Препарат «Метиса» пробудил черного близнеца. Под его воздействием рухнула плотина, воздвигнутая Кубела перед этой злой силой. Проклятый двойник овладел его душой.

Он и был убийцей с Олимпа. Каким-то образом его призрачный брат вел реальную жизнь в глубинах его сознания. Но как Кубела превращался в кого-то другого и ничего об этом не помнил? Неужели он нечто вроде доктора Джекила и мистера Хайда?

Он поднял голову и обнаружил, что плачет, сидя на земле под козырьком какого-то подъезда и прижимая колени к груди.

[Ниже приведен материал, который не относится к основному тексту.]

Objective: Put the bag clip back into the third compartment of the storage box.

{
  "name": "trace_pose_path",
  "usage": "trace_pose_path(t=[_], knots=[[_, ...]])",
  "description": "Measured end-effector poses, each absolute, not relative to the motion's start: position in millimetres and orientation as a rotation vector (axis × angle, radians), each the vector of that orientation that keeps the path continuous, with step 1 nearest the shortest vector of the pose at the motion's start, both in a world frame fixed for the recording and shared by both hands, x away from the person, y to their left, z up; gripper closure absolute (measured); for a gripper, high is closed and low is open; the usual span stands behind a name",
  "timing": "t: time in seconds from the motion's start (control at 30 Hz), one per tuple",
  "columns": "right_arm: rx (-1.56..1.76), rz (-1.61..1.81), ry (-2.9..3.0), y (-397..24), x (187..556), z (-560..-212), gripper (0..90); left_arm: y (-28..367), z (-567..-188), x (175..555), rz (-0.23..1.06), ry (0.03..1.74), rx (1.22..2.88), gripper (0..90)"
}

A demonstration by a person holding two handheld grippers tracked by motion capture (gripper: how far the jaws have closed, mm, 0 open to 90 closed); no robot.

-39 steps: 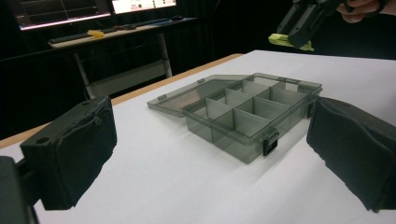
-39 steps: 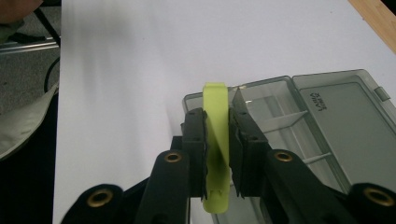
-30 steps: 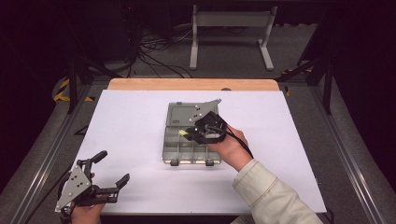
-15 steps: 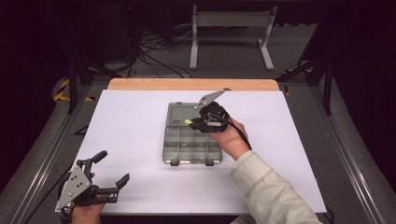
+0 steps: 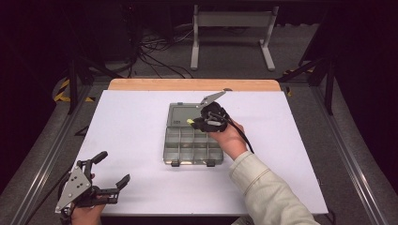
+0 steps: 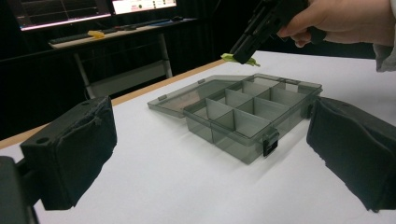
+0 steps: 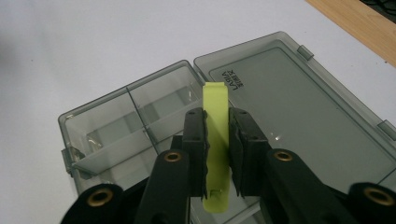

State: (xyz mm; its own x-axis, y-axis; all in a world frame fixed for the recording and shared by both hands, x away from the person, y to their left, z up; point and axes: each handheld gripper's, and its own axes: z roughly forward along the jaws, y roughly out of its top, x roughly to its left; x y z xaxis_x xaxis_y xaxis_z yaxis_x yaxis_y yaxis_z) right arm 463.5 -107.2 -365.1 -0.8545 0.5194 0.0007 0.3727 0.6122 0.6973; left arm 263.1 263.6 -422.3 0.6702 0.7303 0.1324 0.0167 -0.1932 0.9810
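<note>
Yellow-green clip sits clamped in your right gripper above the organizer box; release early and it lands on the lid.

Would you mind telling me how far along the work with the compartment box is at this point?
Done: the grey compartment box lies open, its lid flat behind it. In hand: the right gripper is shut on a yellow-green strip above the box. Left: setting the strip down; the compartments in view look empty. The left gripper rests open at the table's near corner.
</note>
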Motion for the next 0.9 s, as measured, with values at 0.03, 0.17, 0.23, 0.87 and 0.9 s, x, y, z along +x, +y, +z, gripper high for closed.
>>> trace_pose_path(t=[0.03, 0.17, 0.23, 0.87, 0.9], knots=[[0.754, 1.071, 2.633, -108, 464, -367, 77.8, 264, -422, 263, 0.721, 0.618, 1.657, 2.4], [0.779, 1.073, 2.638, -111, 466, -374, 77.8, 264, -422, 263, 0.722, 0.617, 1.657, 2.4], [0.787, 1.065, 2.646, -112, 466, -379, 77.8, 263, -422, 263, 0.721, 0.616, 1.659, 2.4], [0.857, 1.06, 2.691, -115, 468, -402, 77.7, 263, -423, 263, 0.72, 0.616, 1.663, 2.3], [0.863, 1.059, 2.692, -115, 468, -403, 77.7, 263, -423, 263, 0.72, 0.617, 1.662, 2.4]])
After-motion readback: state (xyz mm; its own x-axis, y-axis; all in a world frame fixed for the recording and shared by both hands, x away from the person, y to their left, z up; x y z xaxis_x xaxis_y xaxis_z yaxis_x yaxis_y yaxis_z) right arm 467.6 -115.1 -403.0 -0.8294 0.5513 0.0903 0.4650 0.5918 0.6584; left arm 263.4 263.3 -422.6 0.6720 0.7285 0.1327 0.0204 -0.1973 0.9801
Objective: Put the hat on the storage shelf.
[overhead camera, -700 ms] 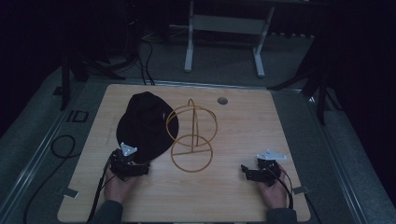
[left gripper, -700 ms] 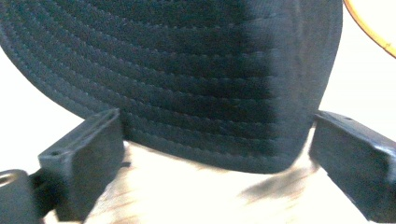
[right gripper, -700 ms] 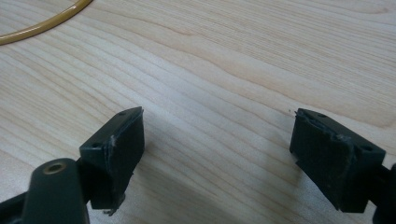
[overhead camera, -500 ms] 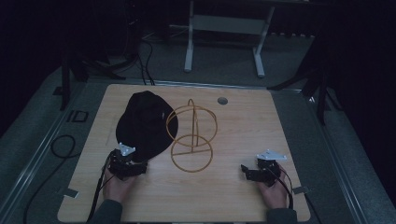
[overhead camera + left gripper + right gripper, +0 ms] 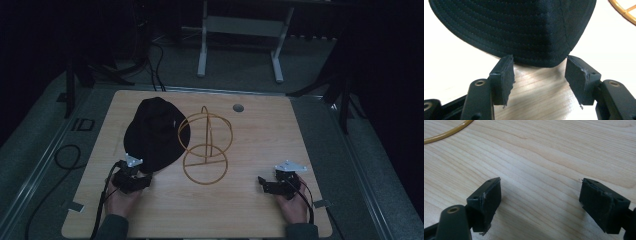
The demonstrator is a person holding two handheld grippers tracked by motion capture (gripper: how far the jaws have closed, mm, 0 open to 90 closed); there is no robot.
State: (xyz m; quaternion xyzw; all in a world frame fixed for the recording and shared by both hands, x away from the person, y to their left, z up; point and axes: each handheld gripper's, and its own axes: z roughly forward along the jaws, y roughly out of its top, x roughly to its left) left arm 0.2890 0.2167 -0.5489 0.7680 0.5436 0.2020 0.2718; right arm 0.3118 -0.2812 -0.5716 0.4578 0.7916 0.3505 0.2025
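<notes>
One wire stand beside cap

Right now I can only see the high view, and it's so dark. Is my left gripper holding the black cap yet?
Observer: Not yet. In the left gripper view the left gripper has its jaws open, with the brim of the black cap just ahead of the tips.
Operator: Is anything between the jaws?
Observer: Just bare wooden table; the brim edge sits at the tips, unpinched.
Operator: And my other one?
Observer: The right gripper is open too, over bare wood, with a curve of the gold wire stand off in the view's top left corner.
</notes>
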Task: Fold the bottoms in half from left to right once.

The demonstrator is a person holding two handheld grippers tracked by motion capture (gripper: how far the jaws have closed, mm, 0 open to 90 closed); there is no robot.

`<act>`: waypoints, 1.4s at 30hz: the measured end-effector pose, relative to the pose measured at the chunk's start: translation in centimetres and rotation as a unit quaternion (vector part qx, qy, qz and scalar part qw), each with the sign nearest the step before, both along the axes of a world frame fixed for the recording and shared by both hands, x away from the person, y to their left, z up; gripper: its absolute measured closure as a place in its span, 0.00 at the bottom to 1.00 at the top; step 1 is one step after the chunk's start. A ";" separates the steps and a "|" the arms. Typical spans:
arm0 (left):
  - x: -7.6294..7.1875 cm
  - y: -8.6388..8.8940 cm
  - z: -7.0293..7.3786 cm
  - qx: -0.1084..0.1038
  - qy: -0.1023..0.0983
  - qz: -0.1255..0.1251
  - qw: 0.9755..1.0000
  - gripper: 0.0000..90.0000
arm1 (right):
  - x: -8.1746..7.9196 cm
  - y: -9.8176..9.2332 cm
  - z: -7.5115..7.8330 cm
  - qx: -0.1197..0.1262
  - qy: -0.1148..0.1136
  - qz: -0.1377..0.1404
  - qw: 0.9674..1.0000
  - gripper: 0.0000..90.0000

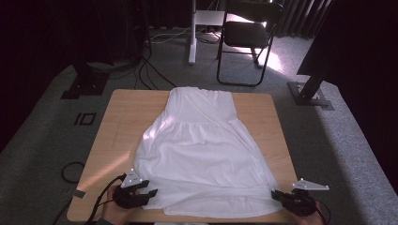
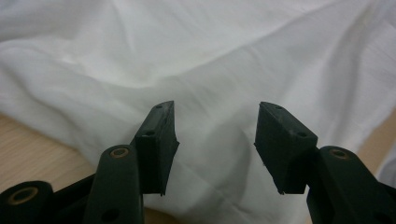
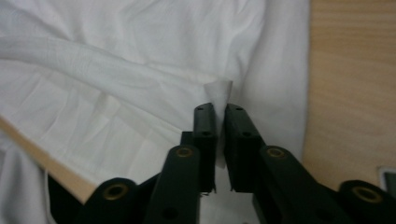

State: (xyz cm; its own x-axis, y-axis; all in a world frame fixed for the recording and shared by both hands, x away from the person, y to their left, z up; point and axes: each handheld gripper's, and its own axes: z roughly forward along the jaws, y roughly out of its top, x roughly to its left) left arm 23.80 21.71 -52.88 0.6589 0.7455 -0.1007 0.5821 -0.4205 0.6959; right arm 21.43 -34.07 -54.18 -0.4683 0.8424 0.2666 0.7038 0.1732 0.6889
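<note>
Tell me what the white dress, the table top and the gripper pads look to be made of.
White dress: thin matte woven fabric, probably cotton; it creases softly and gathers at the waist. Table: pale wood or wood-look laminate, with visible grain. Pads: black matte rubber or plastic, likely screwed on.

A white dress [image 1: 199, 150] lies spread on the wooden table [image 1: 122, 126], left gripper [image 1: 149, 193] and right gripper [image 1: 277, 193] at its near hem corners.

Dress [image 1: 202, 154] hem past the table [image 1: 126, 112] near edge — both hands [image 1: 112, 213] cropped by the bottom edge.
</note>
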 end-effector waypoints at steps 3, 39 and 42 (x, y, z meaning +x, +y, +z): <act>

Сквозь эти слезы пробивался смех.

До него дошло очевидное.

Чтобы уничтожить мифологического убийцу, ему нужно убить самого себя.

* * *

— Саша раскололась.

Анаис не сразу уловила, о ком он говорит.

— Саша?

— Владелица сайта знакомств.

— О’кей. И что это нам дает?

— Не много. Она сама не понимает, что там творится. Говорила о таинственных исчезновениях членов клуба.

— Женщин?

— Женщин. Мужчин. Кого угодно. Она вконец запуталась и не желает взглянуть правде в глаза. Ее клуб на грани разорения. Корабль идет ко дну, но она все еще стоит у штурвала.

18 часов.

Она дошла до двенадцатого имени. Такими темпами она, быть может, успеет проверить весь список до полуночи. Когда ей позвонил Солина, она ехала по кольцевому бульвару, направляясь к северному выезду из столицы.

— А что она говорит о Медине?

— В начале две тысячи девятого девчонка посещала ее вечеринки. Примерно в августе она исчезла. Больше Саша ничего не знает.

— И Саша не видела, что Медина не похожа на ее завсегдатаев?

— Почему же, видела. Но не стала отказываться от такой приманки.

— Ей известно, чего хотела Медина?

— Нет. Она говорила и о другой девице той же породы. Анна Мария Штрауб, она же Фелис. По словам Саша, она тоже из эскорта.